Life wasn’t big enough for doubts, and after the first day of being alive, everything started filling up fast.
Elata knew that better than anyone.
Her bedroom was a mess of stuffed drawers and overflowing boxes and dirty clothes thrown over the clean, and standing in the middle of that unmapped chaos, she yelled at people who probably weren’t even thinking about her, telling them that she would be there in another two breaths.
Where did she hide her purse?
There. The leather-and-brass satchel was tucked at the bottom of a wooden box filled with secondhand dolls. It made her a little sick, reaching past those brightly painted big-eyed faces. She never liked playing with dolls. They were nothing but fancy sticks. Real babies and grown people never looked this way. But some old woman decided that she was another orphan needing toys, and the gift came with a soft pat on the shoulders. Elata had threatened to throw all of them away. But that was when they first arrived here and everybody was trying to be nice. Haddi took Elata aside to talk. With her most reasonable voice, the despairing widow told the gloomy orphan girl, “You should keep them, in case you have a daughter someday.”
Elata was living with strange, sick people, and talk about a daughter was just another example of how screwed up everyone was.
People they knew and people they didn’t know were always looking at Diamond and then at her.
She knew what they were thinking.
And she knew even better what she was thinking, which seemed like a blessing lately. This was the day to leave the world, she knew.
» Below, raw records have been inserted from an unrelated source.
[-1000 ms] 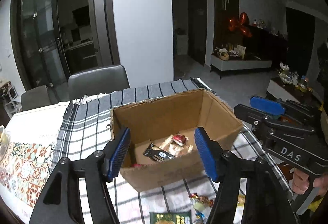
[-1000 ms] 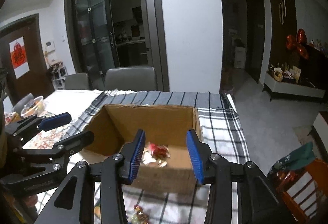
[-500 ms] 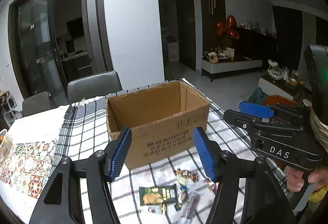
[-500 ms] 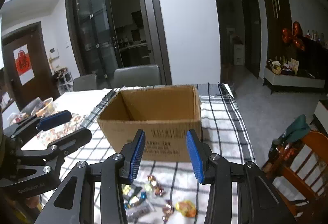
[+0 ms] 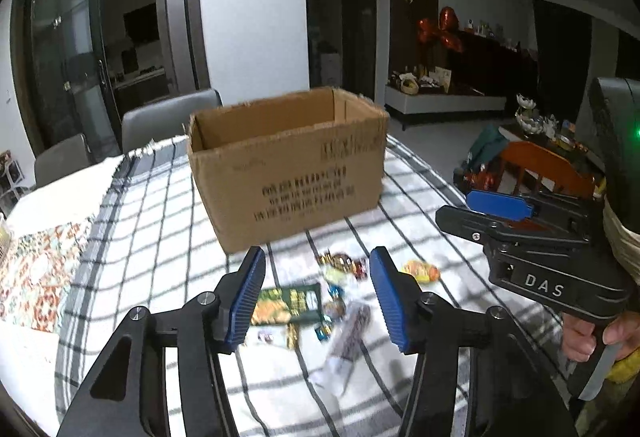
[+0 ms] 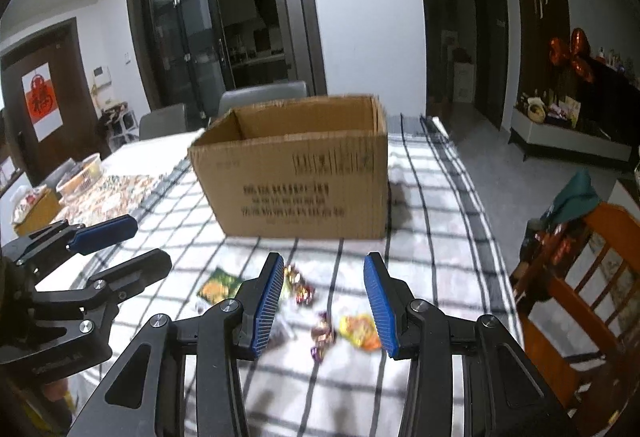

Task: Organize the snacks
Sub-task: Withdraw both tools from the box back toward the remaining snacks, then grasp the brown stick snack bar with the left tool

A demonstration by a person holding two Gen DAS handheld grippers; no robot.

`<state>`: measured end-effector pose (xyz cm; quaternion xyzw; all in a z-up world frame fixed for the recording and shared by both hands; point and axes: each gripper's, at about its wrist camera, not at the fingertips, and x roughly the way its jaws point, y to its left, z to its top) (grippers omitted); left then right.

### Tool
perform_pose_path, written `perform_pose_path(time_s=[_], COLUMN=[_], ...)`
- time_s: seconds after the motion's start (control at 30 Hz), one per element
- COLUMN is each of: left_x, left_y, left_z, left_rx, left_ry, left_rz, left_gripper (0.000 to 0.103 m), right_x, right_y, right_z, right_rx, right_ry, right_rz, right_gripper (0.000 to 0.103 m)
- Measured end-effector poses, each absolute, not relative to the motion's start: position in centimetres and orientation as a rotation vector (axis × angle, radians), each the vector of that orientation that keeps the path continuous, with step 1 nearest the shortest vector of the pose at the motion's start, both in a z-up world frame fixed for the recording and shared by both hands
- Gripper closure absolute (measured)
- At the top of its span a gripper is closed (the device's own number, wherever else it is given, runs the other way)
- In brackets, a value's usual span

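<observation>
An open cardboard box (image 5: 288, 165) stands on the checked tablecloth (image 5: 152, 221); it also shows in the right wrist view (image 6: 296, 177). Loose snacks lie in front of it: a green packet (image 5: 288, 303), a clear long packet (image 5: 348, 333), small wrapped candies (image 5: 342, 263) and a yellow-orange packet (image 5: 420, 271). In the right wrist view the yellow-orange packet (image 6: 360, 331) and candies (image 6: 302, 287) lie between the fingers. My left gripper (image 5: 318, 295) is open and empty above the snacks. My right gripper (image 6: 324, 307) is open and empty, to the left gripper's right.
Grey chairs (image 5: 168, 121) stand behind the table. A patterned cloth (image 5: 36, 265) lies at the left. An orange wooden chair (image 6: 580, 277) stands off the table's right edge. Containers (image 6: 80, 173) sit at the far left of the table.
Both grippers have pulled back from over the box and come down toward the table. The box inside is out of sight and the loose snacks now lie between the fingers.
</observation>
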<state>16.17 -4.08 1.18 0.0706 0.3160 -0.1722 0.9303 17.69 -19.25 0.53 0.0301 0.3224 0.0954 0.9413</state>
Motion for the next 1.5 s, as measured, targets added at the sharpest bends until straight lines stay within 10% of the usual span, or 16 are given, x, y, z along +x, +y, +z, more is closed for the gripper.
perform_pose_path(time_s=[0.87, 1.5], left_x=[17.4, 19.0], left_y=[-5.6, -6.8], left_z=[-8.6, -10.8], left_rx=[0.156, 0.217], left_ry=[0.898, 0.909], left_rz=[-0.561, -0.494], left_gripper=[0.08, 0.077], right_x=[17.6, 18.1], right_y=[-17.8, -17.7], right_z=[-7.6, -8.4], right_rx=[0.056, 0.077], right_ry=[0.833, 0.863], right_rz=[0.199, 0.2], right_gripper=[0.061, 0.061])
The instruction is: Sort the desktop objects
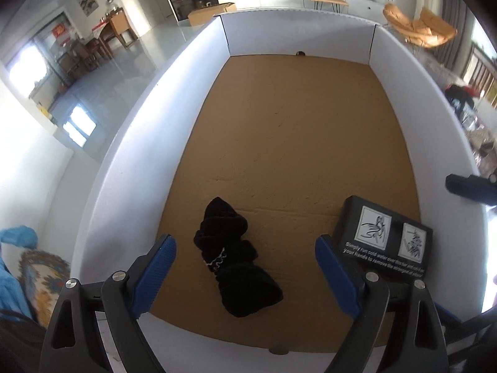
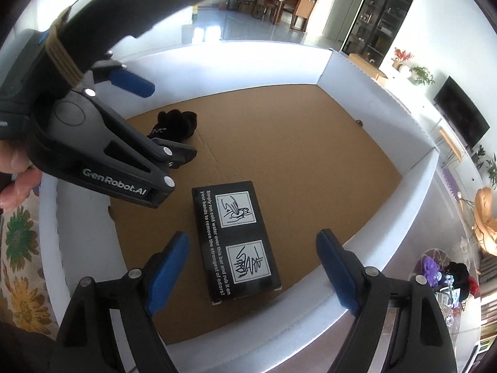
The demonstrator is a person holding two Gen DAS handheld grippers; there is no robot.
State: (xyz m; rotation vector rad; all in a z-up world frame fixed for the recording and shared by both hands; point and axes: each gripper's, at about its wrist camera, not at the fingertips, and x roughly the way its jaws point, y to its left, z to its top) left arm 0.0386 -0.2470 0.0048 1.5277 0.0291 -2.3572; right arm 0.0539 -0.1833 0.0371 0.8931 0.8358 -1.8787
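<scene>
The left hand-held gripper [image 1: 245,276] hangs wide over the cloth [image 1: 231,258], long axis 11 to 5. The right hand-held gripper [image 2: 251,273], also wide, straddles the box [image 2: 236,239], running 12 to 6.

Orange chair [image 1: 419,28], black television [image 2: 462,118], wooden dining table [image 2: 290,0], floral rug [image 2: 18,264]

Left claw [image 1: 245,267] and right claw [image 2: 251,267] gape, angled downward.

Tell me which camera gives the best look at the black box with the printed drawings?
The right wrist view: the black box lies whole between the open jaws, both drawings and text readable. The left wrist view shows the box only partly, behind one blue pad.
</scene>
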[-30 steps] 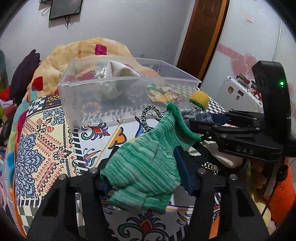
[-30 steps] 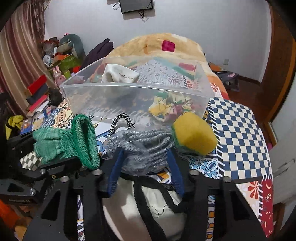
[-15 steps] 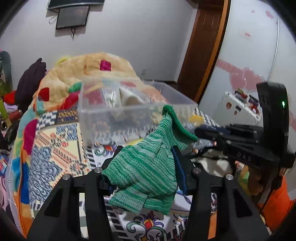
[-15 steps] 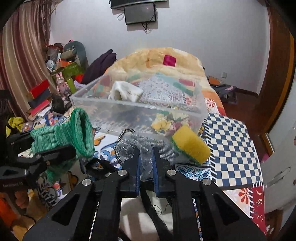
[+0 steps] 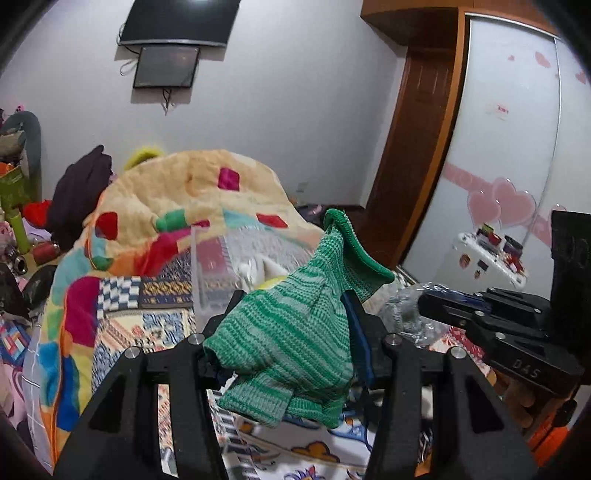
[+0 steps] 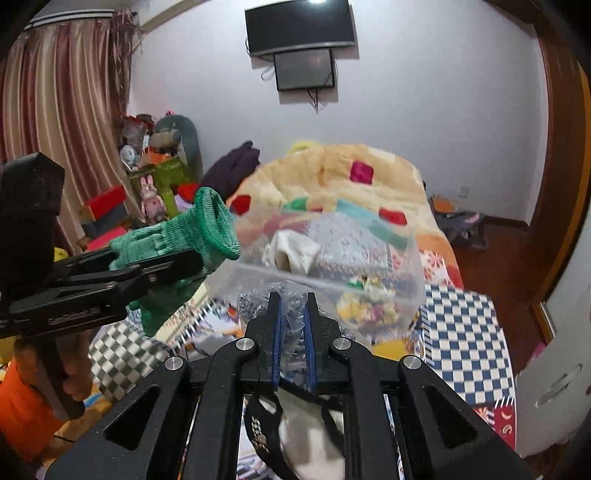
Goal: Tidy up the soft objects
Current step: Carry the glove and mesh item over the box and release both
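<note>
Two soft things are up in your claws, none of them binned yet. On the patterned bed [image 6: 465, 332], the clear plastic bin [image 6: 402, 284] already holds a cream cloth [image 6: 295, 251] and a floral piece [image 6: 365, 299]. Your left claw [image 5: 284, 354] clamps the green knitted glove [image 5: 295, 332]; your right claw [image 6: 293, 332] pinches narrow on the clear crinkly bag [image 6: 291, 317], near the bin's front wall. Both drops remain, I judge.

A black flat television [image 6: 301, 26] hangs on the white wall. A striped maroon curtain [image 6: 62, 122] falls at the left, and a brown wooden door frame [image 5: 417, 147] stands right of the bed.
</note>
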`<move>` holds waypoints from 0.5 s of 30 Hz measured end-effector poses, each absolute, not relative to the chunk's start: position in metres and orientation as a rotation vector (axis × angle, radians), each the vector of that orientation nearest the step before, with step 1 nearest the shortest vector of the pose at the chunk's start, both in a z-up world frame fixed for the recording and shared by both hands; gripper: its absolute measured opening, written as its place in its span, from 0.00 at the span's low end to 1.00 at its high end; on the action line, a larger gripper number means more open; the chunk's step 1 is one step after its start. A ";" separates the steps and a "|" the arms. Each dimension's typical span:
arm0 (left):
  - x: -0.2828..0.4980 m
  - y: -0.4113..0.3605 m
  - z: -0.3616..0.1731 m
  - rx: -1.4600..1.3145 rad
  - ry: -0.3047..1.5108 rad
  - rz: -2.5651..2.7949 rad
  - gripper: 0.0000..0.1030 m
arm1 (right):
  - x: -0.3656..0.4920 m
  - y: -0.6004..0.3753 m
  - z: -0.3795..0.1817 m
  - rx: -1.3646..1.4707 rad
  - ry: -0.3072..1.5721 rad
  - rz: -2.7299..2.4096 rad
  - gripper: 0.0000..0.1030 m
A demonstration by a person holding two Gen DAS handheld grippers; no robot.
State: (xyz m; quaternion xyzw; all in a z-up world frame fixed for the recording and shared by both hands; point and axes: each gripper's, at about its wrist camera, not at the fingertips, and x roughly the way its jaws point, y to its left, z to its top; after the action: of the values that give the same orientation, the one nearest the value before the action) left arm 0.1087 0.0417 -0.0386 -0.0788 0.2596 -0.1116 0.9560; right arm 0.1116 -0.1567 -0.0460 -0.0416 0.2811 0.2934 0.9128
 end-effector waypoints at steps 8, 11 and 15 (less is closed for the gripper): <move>0.137 0.054 -0.035 -0.190 0.515 -0.181 0.50 | 0.133 -0.156 -0.029 -0.059 0.520 0.564 0.09; 0.151 0.057 -0.038 -0.194 0.526 -0.167 0.50 | 0.146 -0.157 -0.027 -0.043 0.523 0.547 0.09; 0.170 0.059 -0.046 -0.200 0.561 -0.150 0.50 | 0.163 -0.153 -0.025 -0.042 0.524 0.520 0.09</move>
State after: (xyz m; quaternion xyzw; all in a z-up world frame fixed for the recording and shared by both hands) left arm 0.1696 0.0588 -0.0459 -0.0983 0.2760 -0.0740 0.9533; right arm 0.1629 -0.1534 -0.0245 -0.0206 0.2560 0.2539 0.9325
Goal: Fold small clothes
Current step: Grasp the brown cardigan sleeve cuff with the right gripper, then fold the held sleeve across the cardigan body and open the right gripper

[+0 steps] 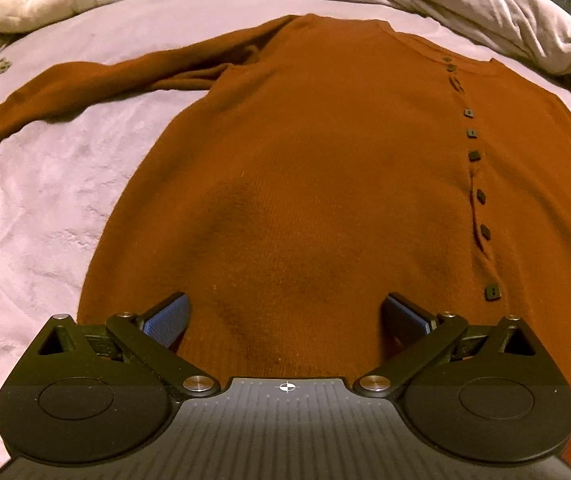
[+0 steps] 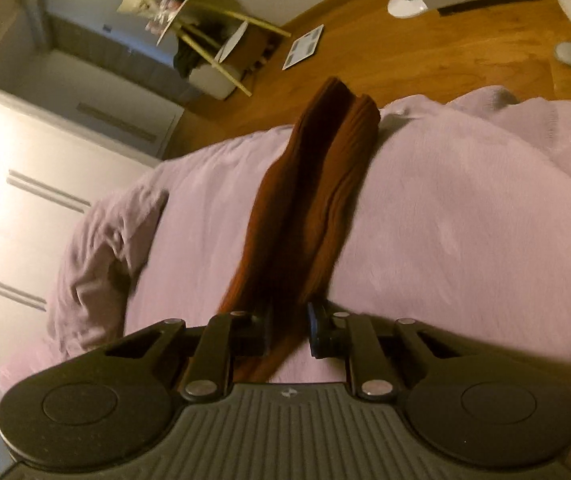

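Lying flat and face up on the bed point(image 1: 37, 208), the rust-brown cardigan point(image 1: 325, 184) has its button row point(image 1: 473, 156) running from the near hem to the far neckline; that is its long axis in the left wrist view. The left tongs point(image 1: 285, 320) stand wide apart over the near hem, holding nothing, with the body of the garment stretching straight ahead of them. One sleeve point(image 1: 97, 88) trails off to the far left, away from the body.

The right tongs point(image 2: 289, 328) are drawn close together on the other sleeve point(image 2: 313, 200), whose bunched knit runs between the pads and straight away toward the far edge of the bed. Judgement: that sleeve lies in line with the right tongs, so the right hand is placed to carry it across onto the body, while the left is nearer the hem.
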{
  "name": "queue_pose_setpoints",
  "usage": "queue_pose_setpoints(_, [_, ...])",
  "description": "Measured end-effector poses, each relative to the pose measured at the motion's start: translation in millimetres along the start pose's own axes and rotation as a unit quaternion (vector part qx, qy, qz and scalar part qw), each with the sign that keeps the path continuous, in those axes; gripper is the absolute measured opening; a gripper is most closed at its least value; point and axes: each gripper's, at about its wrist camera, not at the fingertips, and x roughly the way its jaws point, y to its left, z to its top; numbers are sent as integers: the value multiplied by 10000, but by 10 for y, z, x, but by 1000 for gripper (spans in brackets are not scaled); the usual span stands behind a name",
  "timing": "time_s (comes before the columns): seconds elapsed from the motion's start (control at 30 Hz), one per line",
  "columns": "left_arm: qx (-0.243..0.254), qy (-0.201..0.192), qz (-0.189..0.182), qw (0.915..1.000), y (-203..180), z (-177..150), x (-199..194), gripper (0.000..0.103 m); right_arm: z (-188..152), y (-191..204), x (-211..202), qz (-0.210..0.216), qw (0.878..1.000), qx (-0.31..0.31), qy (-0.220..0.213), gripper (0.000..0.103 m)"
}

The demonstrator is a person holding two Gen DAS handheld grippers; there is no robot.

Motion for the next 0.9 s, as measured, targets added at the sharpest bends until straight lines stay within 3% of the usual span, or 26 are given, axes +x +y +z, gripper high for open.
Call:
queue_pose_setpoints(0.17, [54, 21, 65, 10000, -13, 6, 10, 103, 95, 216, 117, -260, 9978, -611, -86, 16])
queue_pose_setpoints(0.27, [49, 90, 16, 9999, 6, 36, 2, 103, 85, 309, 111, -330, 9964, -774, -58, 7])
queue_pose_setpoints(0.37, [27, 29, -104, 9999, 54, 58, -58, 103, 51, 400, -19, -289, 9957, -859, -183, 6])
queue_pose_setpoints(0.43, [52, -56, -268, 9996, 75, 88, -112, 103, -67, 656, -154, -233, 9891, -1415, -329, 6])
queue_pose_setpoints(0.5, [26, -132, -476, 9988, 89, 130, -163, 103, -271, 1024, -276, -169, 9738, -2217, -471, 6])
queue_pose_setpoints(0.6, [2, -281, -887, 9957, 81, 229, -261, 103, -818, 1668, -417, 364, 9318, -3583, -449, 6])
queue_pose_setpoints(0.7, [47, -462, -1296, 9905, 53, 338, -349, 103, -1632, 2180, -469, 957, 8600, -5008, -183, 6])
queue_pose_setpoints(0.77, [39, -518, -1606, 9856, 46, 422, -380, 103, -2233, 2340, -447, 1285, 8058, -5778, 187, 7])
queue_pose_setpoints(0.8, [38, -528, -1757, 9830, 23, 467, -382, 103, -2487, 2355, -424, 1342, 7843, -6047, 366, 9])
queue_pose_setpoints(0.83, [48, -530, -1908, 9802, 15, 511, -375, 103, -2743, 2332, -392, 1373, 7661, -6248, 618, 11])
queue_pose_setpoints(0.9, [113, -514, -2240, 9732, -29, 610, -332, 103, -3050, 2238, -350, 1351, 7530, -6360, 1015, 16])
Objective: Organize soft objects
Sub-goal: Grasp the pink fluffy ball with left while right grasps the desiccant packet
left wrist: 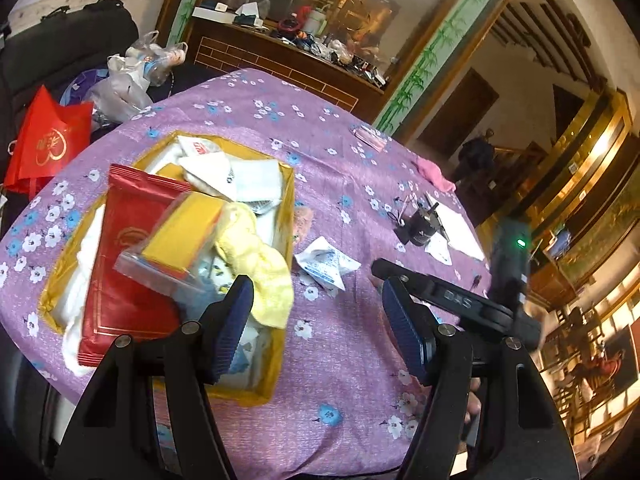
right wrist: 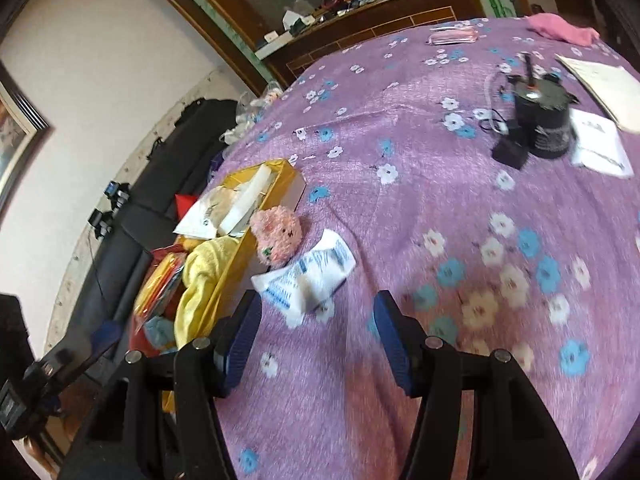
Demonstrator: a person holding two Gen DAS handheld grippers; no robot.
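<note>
We see the left claw (left wrist: 318, 320) spread wide with nothing between its blue ribbed pads, hovering over the near right corner of a yellow cardboard box (left wrist: 286, 216) that sits on a worktop covered by a purple flowered cloth (left wrist: 352, 360). Ahead and to the left of this claw the box is heaped with soft things: a red foil packet (left wrist: 124, 264), a clear zip bag holding a yellow pad (left wrist: 176, 240), a pale yellow towel (left wrist: 260, 260) draped over the box's near wall just beside the left pad, and white packets (left wrist: 224, 172) at the far end. Just ahead of the claw, outside the box, a white and blue sachet (left wrist: 326, 266) lies on the cloth. The right claw (right wrist: 316, 336) is also released, empty, and held low over the cloth; the same sachet (right wrist: 308, 276) lies just ahead of it, nearer its left pad, and a pink plush toy (right wrist: 278, 236) rests beyond that, touching the outer wall of the box (right wrist: 288, 184). Far ahead and to the right of the right claw stand a black cylindrical device (right wrist: 544, 120) with white papers (right wrist: 600, 80) beside it, and a pink cloth (right wrist: 560, 28) lies at the far edge of the worktop.
</note>
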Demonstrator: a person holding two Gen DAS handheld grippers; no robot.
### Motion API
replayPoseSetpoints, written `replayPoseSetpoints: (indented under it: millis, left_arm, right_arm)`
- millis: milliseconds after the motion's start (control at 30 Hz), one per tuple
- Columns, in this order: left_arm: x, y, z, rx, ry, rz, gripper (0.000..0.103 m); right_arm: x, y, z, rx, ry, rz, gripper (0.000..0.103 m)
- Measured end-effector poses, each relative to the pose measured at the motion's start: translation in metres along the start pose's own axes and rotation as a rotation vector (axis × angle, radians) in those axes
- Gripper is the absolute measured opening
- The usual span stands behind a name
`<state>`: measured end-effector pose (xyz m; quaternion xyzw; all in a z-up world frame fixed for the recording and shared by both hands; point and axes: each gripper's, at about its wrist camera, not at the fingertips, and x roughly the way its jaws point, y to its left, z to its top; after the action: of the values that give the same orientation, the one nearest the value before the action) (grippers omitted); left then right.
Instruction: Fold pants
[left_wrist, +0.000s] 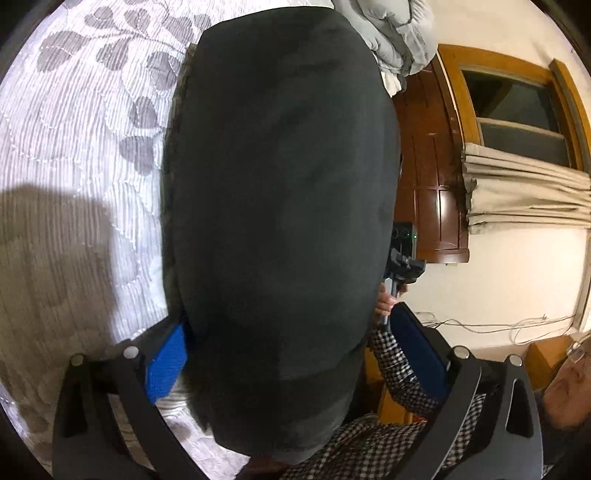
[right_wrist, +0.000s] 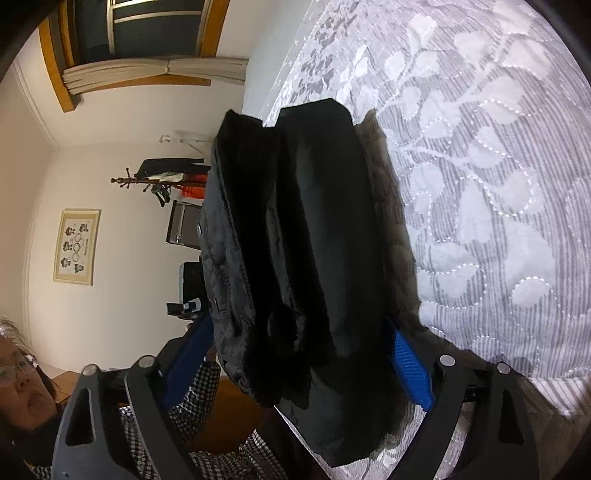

Unless a different day would be better. Either way, Elata had a fancy purse filled with folded up drawings—the big drawings of blackwoods that others had seen, and also the secret drawings of her mother and her long dead father, plus her friends, including half a dozen careful drawings showing Diamond at various ages.
Seldom called plaintively to Elata.
She ran back to the main doorway, except nobody was there except one young soldier, and his only duty was to wave her towards the half-secret emergency exit in the back of the house.
Haddi was the first person she saw. The old woman was telling the monkey to stay behind, and Good stuck out his chest, glad for the order. New soldiers had appeared, unfamiliar faces and muscles and office clothes bulging where the guns tried to hide, and only one of those men had a voice. He told Elata that she was wasting time. She smiled, making apologetic sounds. The hidden door led into a tunnel that existed only in reality and inside a few heads. No map or official diagram included this passageway cut through the bloodwood’s trunk. She had used it twice before, and it emptied onto a private landing owned by a fictional citizen, and there were three routes off the landing, into the mayhem of this overpopulated District.